Record set START

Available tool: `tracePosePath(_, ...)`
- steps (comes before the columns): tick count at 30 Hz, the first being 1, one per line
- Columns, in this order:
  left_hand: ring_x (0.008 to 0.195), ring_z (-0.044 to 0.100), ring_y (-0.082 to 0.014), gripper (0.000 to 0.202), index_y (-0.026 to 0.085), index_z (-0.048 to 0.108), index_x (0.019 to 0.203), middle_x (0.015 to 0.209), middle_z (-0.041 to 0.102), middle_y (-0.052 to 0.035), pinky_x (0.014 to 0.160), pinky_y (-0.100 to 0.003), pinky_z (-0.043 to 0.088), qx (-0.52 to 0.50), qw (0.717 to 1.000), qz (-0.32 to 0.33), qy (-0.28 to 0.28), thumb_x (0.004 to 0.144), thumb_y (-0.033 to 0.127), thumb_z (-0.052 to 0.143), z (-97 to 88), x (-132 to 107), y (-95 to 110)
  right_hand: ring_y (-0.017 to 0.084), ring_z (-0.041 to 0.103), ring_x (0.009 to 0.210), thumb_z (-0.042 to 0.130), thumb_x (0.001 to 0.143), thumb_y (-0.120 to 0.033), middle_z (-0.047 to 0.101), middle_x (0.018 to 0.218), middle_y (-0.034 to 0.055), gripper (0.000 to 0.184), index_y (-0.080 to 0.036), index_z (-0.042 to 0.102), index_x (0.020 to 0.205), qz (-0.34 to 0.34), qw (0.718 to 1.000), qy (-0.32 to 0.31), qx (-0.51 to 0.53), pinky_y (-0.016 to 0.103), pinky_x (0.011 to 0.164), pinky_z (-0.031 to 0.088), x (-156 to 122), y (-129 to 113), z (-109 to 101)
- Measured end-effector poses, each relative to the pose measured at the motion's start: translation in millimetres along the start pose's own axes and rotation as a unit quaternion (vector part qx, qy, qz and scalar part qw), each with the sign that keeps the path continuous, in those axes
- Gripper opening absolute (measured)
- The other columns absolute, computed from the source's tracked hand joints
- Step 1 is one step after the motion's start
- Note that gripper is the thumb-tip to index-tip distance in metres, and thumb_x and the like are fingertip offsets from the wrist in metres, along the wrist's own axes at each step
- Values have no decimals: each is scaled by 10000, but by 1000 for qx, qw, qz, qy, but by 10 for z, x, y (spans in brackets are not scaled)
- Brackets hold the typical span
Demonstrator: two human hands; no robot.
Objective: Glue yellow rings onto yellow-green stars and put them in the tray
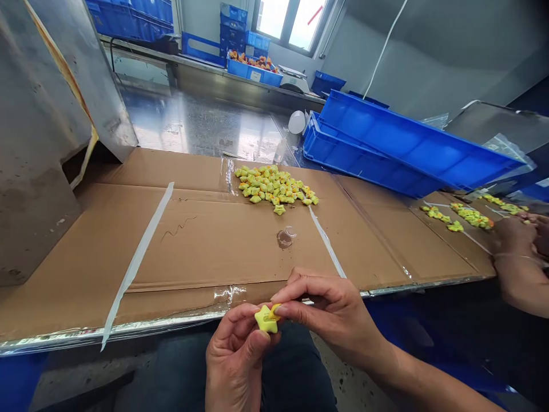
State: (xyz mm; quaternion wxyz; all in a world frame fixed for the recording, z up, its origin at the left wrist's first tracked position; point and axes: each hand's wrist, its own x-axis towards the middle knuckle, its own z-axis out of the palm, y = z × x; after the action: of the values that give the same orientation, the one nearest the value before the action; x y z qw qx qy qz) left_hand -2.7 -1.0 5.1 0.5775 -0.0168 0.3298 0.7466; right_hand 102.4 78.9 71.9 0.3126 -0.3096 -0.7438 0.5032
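Both hands' fingers point(257, 337) pinch yellow piece point(266, 319), partly hidden

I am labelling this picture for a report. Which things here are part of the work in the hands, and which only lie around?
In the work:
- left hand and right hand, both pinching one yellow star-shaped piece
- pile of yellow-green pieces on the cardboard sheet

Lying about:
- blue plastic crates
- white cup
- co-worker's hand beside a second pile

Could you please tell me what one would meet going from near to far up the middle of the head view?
Left hand and right hand pinching a yellow star piece → cardboard sheet → clear plastic bit → pile of yellow-green pieces → bare steel tabletop → blue bin of pieces.
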Motion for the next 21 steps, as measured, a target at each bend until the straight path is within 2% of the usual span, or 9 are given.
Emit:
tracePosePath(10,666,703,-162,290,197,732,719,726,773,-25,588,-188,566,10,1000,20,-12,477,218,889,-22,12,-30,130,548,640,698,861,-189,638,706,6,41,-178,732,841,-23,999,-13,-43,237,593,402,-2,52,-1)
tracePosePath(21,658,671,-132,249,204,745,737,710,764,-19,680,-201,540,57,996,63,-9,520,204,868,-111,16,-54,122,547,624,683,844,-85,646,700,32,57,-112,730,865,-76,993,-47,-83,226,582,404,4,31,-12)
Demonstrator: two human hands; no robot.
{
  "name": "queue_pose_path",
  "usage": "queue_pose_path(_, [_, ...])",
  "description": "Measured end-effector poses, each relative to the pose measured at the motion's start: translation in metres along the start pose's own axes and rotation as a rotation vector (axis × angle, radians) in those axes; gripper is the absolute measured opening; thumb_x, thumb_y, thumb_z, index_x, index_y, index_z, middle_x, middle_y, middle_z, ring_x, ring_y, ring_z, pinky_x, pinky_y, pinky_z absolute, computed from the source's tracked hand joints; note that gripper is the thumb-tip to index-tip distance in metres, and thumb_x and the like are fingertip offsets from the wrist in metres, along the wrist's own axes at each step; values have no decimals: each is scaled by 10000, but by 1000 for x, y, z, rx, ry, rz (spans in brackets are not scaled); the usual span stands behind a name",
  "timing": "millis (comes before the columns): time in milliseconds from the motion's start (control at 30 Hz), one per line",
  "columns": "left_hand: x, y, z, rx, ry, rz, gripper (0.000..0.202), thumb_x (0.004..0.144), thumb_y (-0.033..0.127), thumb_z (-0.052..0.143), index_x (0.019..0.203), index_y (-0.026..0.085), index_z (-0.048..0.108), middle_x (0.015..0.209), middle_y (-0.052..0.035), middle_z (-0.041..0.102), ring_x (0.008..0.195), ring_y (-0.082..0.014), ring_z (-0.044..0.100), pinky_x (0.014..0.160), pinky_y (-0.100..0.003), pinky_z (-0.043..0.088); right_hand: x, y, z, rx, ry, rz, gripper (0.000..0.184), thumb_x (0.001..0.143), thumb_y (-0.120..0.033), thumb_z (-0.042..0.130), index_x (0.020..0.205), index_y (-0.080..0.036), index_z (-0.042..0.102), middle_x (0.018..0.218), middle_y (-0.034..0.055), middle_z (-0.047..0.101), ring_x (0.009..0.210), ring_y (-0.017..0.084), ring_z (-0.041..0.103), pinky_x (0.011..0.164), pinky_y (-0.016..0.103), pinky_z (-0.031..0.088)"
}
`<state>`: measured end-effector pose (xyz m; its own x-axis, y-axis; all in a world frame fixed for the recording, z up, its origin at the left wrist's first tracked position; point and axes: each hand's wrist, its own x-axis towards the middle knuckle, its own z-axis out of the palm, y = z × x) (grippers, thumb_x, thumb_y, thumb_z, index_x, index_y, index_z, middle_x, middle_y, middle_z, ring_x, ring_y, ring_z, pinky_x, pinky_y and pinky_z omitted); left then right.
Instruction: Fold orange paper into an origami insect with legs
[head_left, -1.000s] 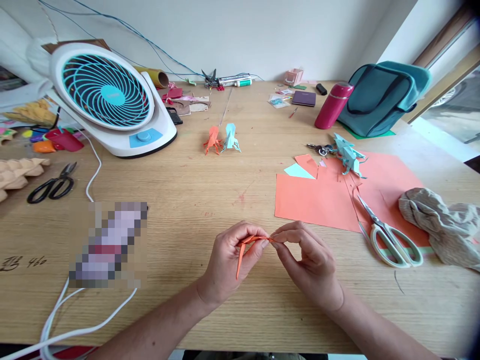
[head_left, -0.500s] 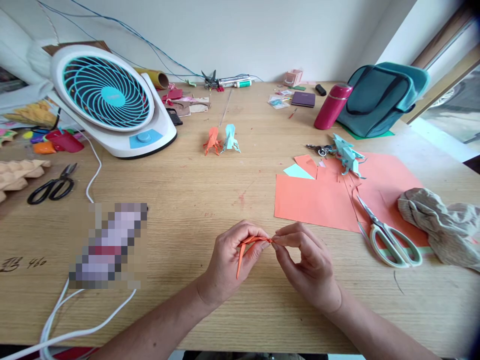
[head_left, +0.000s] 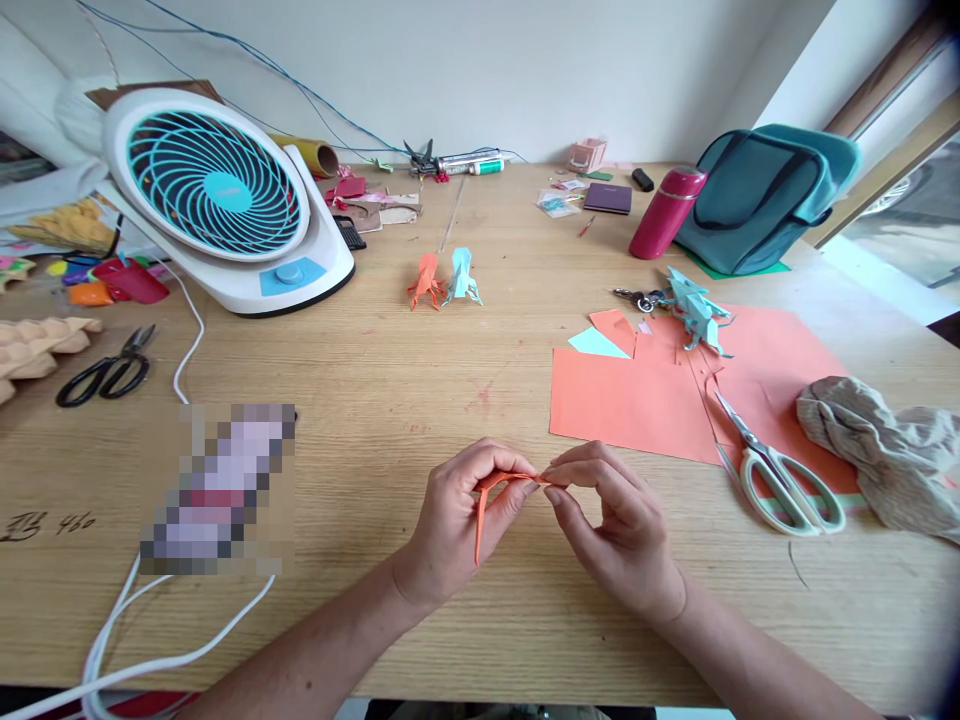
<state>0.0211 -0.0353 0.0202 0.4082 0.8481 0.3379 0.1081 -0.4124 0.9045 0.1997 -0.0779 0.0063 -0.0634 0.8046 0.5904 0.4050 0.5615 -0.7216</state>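
Between my two hands is a narrow folded strip of orange paper [head_left: 481, 520], bent so that one thin end hangs down beside my left palm. My left hand [head_left: 461, 515] is closed, pinching the strip between thumb and fingers. At the strip's right end, the thumb and forefinger of my right hand [head_left: 619, 535] come together on its tip; that small end is partly covered by fingertips. Farther back stand an orange origami figure [head_left: 427, 278] and a light blue origami figure [head_left: 462, 275], side by side. Orange paper sheets [head_left: 622, 395] lie to the right of my hands.
White-handled scissors [head_left: 784, 480] rest on the sheets near a grey cloth [head_left: 885, 445]. A blue paper figure [head_left: 696, 310] lies behind them. A pink bottle [head_left: 667, 212] and teal bag [head_left: 750, 205] stand back right. At left are a fan [head_left: 289, 275] and black scissors [head_left: 112, 372].
My right fingers have shifted slightly on the strip's right end, and the thumb sits a little lower. The strip's hanging end has tilted slightly more upright.
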Motion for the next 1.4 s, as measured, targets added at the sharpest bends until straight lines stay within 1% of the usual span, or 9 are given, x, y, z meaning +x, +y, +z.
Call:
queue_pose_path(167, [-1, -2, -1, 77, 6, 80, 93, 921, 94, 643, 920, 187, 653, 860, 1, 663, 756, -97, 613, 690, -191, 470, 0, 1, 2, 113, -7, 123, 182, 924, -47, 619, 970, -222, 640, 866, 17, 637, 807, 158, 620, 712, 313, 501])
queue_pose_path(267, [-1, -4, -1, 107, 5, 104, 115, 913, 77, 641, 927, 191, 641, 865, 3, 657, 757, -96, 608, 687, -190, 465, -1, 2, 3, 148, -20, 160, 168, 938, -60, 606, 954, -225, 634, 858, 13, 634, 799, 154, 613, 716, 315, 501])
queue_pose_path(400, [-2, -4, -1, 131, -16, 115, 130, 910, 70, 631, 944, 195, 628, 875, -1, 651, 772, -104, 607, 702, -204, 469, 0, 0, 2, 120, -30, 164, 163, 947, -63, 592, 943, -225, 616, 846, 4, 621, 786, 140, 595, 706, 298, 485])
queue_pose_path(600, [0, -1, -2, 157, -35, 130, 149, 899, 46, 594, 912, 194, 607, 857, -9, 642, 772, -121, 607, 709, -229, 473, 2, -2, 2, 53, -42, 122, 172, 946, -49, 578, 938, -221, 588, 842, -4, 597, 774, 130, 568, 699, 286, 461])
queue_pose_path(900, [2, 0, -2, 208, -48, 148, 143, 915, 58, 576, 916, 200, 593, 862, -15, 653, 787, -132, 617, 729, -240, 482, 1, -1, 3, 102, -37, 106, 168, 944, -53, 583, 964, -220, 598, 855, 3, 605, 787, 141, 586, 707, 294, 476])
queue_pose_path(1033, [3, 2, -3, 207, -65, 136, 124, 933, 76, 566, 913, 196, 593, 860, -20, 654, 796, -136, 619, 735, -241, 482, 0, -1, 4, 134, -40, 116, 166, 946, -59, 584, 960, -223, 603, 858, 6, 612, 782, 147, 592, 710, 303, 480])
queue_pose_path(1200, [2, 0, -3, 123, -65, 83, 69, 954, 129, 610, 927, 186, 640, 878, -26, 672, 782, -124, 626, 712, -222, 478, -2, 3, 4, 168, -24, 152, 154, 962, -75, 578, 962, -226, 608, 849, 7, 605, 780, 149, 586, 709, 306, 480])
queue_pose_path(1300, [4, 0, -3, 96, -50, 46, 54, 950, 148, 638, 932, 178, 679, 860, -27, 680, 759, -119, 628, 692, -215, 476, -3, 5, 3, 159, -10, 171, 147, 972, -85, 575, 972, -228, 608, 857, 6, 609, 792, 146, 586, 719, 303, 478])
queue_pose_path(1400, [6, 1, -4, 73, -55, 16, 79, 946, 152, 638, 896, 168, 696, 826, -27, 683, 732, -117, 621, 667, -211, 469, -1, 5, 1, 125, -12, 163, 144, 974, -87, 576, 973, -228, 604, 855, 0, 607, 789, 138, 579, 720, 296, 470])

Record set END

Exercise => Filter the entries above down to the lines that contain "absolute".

Solution to this exercise =>
- Gripper opening absolute (measured)
- The other columns absolute, computed from the source's tracked hand joints
  "description": "Measured end-effector poses, each relative to the pose measured at the motion's start: translation in metres along the start pose's own axes and rotation as a rotation vector (axis × angle, radians) in those axes; gripper is the absolute measured opening; thumb_x, thumb_y, thumb_z, index_x, index_y, index_z, middle_x, middle_y, middle_z, ring_x, ring_y, ring_z, pinky_x, pinky_y, pinky_z absolute, computed from the source's tracked hand joints; note that gripper is the thumb-tip to index-tip distance in metres, and thumb_x and the like are fingertip offsets from the wrist in metres, along the wrist's own axes at each step; values have no decimals: each is scaled by 10000, but by 1000 for x, y, z, rx, ry, rz (spans in brackets are not scaled); the usual span stands behind a name",

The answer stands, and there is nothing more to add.